Starting with the line that contains "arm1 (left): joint", reproduce each line through the end of the entries exactly as written.

Data extracted from a collection:

========================================================================

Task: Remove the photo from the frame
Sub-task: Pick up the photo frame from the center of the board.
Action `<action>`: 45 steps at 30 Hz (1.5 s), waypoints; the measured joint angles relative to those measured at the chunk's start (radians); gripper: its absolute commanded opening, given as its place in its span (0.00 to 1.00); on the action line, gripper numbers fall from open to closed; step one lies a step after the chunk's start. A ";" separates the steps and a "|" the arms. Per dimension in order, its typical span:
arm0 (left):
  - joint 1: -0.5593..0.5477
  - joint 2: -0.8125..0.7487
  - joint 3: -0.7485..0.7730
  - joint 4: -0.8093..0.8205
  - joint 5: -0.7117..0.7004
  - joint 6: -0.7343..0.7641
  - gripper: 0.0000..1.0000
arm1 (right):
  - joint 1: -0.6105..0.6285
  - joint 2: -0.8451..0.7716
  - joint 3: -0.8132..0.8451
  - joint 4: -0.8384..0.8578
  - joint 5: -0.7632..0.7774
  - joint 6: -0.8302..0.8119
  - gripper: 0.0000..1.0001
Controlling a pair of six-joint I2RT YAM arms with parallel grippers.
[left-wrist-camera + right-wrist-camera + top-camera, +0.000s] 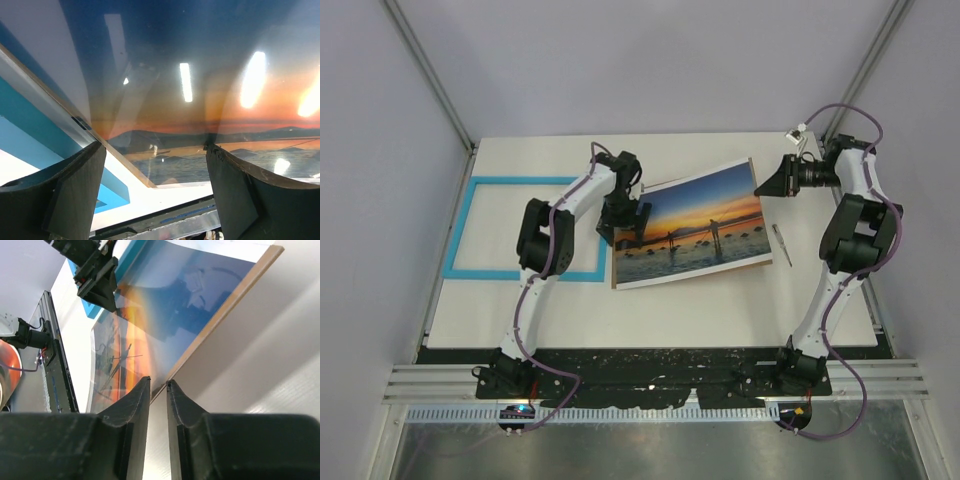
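We're over the table [670, 310] now, and the frame [520, 181] lies flat on the left side with bare tabletop showing through its opening. The photo [695, 225] sits in the middle, sunset face up. Its lower left corner is just beside the frame's right rail, and we cannot tell whether the two overlap there.

The left gripper [623, 228] hangs over the photo's left edge with its jaws spread wide and nothing in them. The right gripper [159, 385] is at the far right corner with its jaws almost together and only a thin slit between them. The print's edge, on its brown backing board [235, 292], runs straight into that slit. We cannot tell whether it has a real bite.

We judge the step in hand to be pinching that corner to part the print from the board. To do it well, we want the fingers [137, 405] to catch only the thin glossy sheet, not the board beneath. Then the lift should be shallow and peeling, so the print doesn't crease. The left gripper can press down at its end if the board rides up. The surface looks slick and mirrors the ceiling lights, so we expect some slip.

A thin dark tool [781, 243] lies on the table just right of the print. We can read no brand, label or writing anywhere.
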 measured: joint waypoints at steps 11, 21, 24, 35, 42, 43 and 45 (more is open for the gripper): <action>-0.013 -0.026 0.001 0.014 0.044 -0.011 0.84 | 0.072 -0.012 0.002 -0.014 -0.047 -0.042 0.49; -0.016 -0.036 0.002 0.015 0.036 -0.019 0.84 | 0.096 0.070 0.002 -0.042 -0.068 0.063 0.08; -0.016 -0.036 0.002 0.014 0.035 -0.020 0.84 | 0.096 0.078 -0.002 -0.041 -0.061 0.147 0.08; -0.028 -0.036 0.028 0.054 0.068 -0.010 0.84 | 0.065 0.077 -0.063 0.049 0.040 0.377 0.08; -0.041 -0.040 0.040 0.141 0.142 0.011 0.84 | 0.006 0.013 -0.066 0.056 0.145 0.423 0.08; -0.041 -0.042 0.040 0.147 0.148 0.017 0.84 | 0.002 0.000 -0.066 0.056 0.161 0.425 0.08; -0.040 -0.048 0.040 0.155 0.156 0.027 0.84 | -0.011 -0.024 -0.064 0.055 0.209 0.426 0.08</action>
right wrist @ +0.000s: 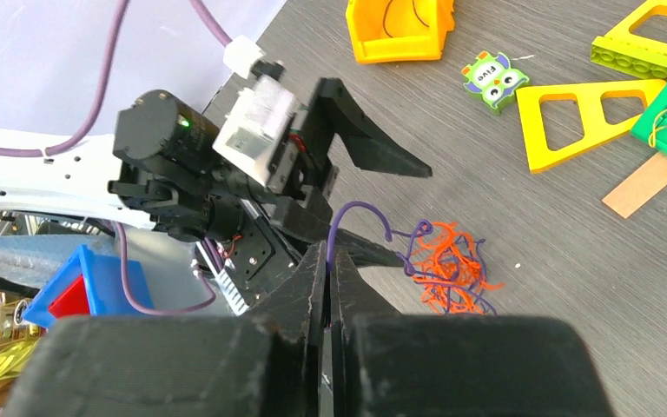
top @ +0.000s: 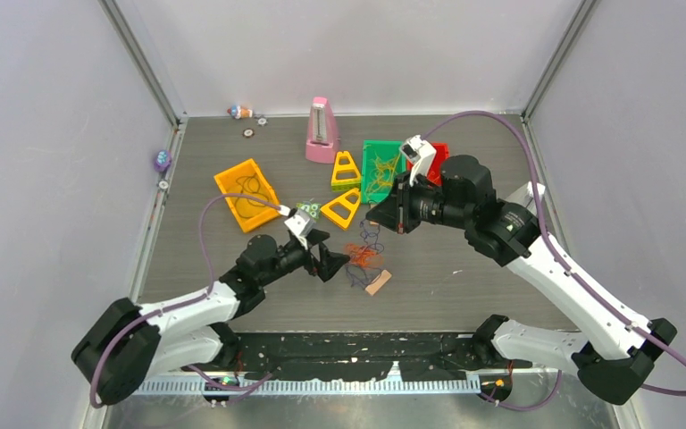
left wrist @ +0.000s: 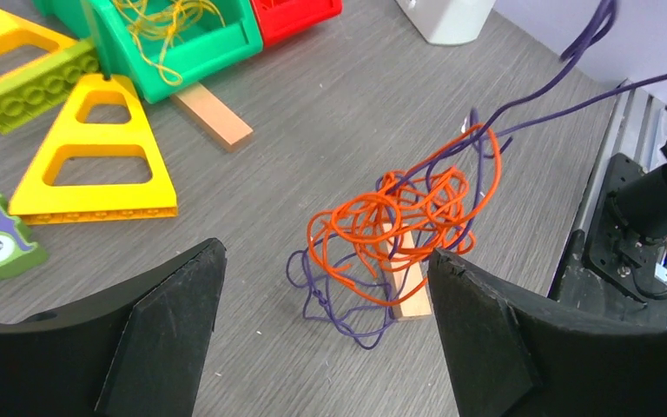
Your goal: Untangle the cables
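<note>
Top view, cables: a small tangle of thin orange-red and dark purple cables [top: 363,257] lies on the grey wood-grain table [top: 464,286] between the two arms, against a small pale wooden block [top: 378,283].
Top view, bins: more thin yellow cables [top: 382,174] sit heaped in a green plastic bin [top: 366,156] at the back, well apart from the tangle.
Top view, arms: the left gripper [top: 332,255] is just beside the tangle's left edge. The right gripper [top: 377,216] hangs above and behind it.
Left wrist view, jaws: black and spread wide, one on either side of the tangle, gripping nothing.
Left wrist view, cables: orange-red loops are knotted over the block and purple loops spill out low on the near side. One purple strand [left wrist: 573,54] rises off the heap towards the upper right.
Right wrist view, jaws: closed tight on that purple strand, which arches out from the tips and runs down into the tangle.
Handling: the cords look feather-light, limp and a little springy. A pull on one would likely drag the whole heap along, perhaps the block too, rather than free a single cord.
Where to take hold: probably the dense orange-red knot in the middle, pinned by the left jaws while the raised purple strand is drawn away. A single thin cord could slip from the broad pads.
</note>
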`<action>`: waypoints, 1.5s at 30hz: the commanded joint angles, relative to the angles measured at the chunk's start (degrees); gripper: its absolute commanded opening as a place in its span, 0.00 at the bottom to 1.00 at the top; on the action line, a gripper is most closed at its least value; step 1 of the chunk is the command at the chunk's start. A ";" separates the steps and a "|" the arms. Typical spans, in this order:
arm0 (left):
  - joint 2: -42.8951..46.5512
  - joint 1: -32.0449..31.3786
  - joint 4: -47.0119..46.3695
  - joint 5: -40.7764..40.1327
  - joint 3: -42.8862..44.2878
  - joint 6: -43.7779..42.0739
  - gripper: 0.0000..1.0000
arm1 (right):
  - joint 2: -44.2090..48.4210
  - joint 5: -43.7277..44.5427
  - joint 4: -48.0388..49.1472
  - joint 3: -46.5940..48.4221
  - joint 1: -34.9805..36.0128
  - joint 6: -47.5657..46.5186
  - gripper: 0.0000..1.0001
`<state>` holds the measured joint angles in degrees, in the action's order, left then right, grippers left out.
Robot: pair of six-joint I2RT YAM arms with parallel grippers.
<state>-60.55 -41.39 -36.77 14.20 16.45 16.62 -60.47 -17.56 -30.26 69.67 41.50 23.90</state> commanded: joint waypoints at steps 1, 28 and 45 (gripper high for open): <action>-7.73 -2.51 -10.54 -1.77 0.71 -0.80 0.88 | -1.01 -1.81 3.35 3.12 -0.10 -0.51 0.05; -13.87 -5.21 25.11 -22.87 17.11 -4.59 0.00 | 5.98 31.59 0.33 18.35 -0.19 -7.15 0.05; -2.73 -5.72 -3.71 -3.63 4.46 -7.09 0.68 | 3.38 19.45 -2.66 13.82 -0.72 -7.57 0.05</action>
<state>-64.18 -46.54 -25.19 -0.38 22.15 10.35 -55.09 10.50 -34.13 79.37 40.91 17.15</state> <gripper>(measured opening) 0.648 0.071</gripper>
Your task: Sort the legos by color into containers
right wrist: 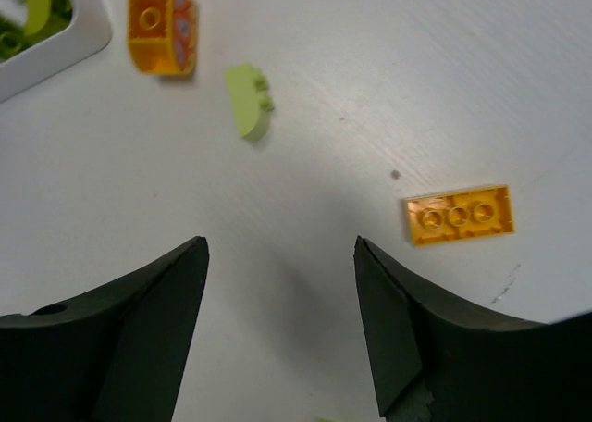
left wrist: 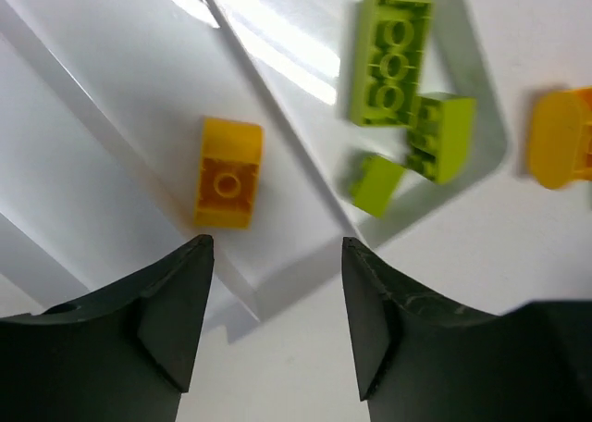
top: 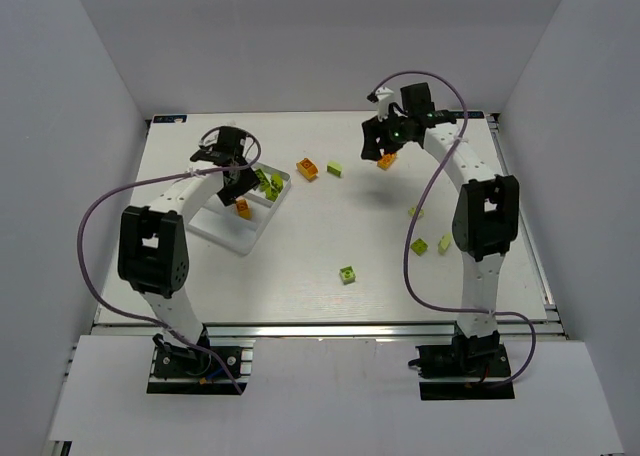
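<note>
The clear tray (top: pixel 222 231) lies at the left. In the left wrist view an orange brick (left wrist: pixel 228 172) lies in one section of it. Three green bricks (left wrist: pixel 393 61) lie in the other section, past a white wall (left wrist: pixel 277 135). My left gripper (top: pixel 235 181) hovers over the tray, open and empty (left wrist: pixel 275 246). My right gripper (top: pixel 381 144) is open and empty (right wrist: pixel 279 246) above the table. A flat orange brick (right wrist: pixel 458 214) lies just right of its fingers and also shows in the top view (top: pixel 387 160).
An orange brick (top: pixel 307 168) and a green brick (top: pixel 333 168) lie between the tray and the right gripper. Both also show in the right wrist view, orange (right wrist: pixel 162 26) and green (right wrist: pixel 248 100). Several green bricks (top: pixel 347 273) lie at centre and right (top: pixel 420 246).
</note>
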`<move>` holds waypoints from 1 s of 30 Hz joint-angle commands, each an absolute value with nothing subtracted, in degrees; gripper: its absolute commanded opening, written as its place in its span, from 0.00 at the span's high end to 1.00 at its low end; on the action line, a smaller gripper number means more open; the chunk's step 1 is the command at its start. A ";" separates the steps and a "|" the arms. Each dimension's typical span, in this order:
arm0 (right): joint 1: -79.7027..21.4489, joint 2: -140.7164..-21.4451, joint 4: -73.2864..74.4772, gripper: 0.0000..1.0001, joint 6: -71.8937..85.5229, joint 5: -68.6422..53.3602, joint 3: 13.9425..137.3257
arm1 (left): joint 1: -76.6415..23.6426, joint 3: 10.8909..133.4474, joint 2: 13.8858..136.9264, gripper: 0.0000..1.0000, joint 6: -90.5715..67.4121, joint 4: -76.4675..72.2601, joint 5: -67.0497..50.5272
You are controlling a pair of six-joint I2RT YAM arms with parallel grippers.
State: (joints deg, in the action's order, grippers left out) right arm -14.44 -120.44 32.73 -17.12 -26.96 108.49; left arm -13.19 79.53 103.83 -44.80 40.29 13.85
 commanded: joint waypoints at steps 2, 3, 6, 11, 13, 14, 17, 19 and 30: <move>-14.06 -123.83 27.16 0.34 -6.70 -6.64 113.38 | -13.71 75.69 92.22 0.41 -42.89 33.50 6.61; -14.24 -124.19 26.72 0.35 -5.20 -4.59 113.38 | -14.32 74.28 90.63 0.47 -42.54 32.27 5.03; -13.89 -126.56 30.39 0.34 -1.23 2.96 118.36 | -14.33 68.92 85.01 0.57 -42.36 27.87 0.09; -13.97 -133.42 34.20 0.25 6.94 7.73 122.18 | -14.33 60.66 76.57 0.45 -44.73 25.31 -4.92; -13.89 -134.12 33.66 0.23 9.13 6.51 122.43 | -14.33 59.33 72.87 0.44 -45.52 25.57 -5.01; -13.89 -135.43 33.49 0.21 10.10 6.33 122.95 | -14.33 58.46 71.73 0.43 -45.79 25.92 -4.92; -14.15 -137.98 33.05 0.18 12.74 6.59 124.80 | -14.33 57.31 68.47 0.42 -46.93 27.33 -4.04; -14.24 -139.56 32.52 0.16 14.06 6.24 125.77 | -14.33 56.78 66.36 0.42 -47.81 27.86 -3.69; -14.50 -143.44 30.06 0.33 15.03 9.41 125.86 | -14.33 54.58 62.93 0.40 -50.71 28.57 -3.95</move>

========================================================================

Written solution:
arm1 (left): joint 1: -76.6415..23.6426, joint 3: 10.8909..133.4474, joint 2: 13.8858..136.9264, gripper: 0.0000..1.0000, joint 6: -90.5715..67.4121, joint 4: -76.4675..72.2601, joint 5: -67.0497..50.5272
You are controlling a pair of six-joint I2RT YAM arms with parallel grippers.
State: (joints deg, in the action's order, grippers left out) right arm -14.44 -120.44 32.73 -17.12 -26.96 108.49; left arm -13.19 79.53 103.83 -44.80 40.29 13.85
 commanded: joint waypoints at steps 2, 3, 6, 11, 13, 14, 17, 19 and 30: <move>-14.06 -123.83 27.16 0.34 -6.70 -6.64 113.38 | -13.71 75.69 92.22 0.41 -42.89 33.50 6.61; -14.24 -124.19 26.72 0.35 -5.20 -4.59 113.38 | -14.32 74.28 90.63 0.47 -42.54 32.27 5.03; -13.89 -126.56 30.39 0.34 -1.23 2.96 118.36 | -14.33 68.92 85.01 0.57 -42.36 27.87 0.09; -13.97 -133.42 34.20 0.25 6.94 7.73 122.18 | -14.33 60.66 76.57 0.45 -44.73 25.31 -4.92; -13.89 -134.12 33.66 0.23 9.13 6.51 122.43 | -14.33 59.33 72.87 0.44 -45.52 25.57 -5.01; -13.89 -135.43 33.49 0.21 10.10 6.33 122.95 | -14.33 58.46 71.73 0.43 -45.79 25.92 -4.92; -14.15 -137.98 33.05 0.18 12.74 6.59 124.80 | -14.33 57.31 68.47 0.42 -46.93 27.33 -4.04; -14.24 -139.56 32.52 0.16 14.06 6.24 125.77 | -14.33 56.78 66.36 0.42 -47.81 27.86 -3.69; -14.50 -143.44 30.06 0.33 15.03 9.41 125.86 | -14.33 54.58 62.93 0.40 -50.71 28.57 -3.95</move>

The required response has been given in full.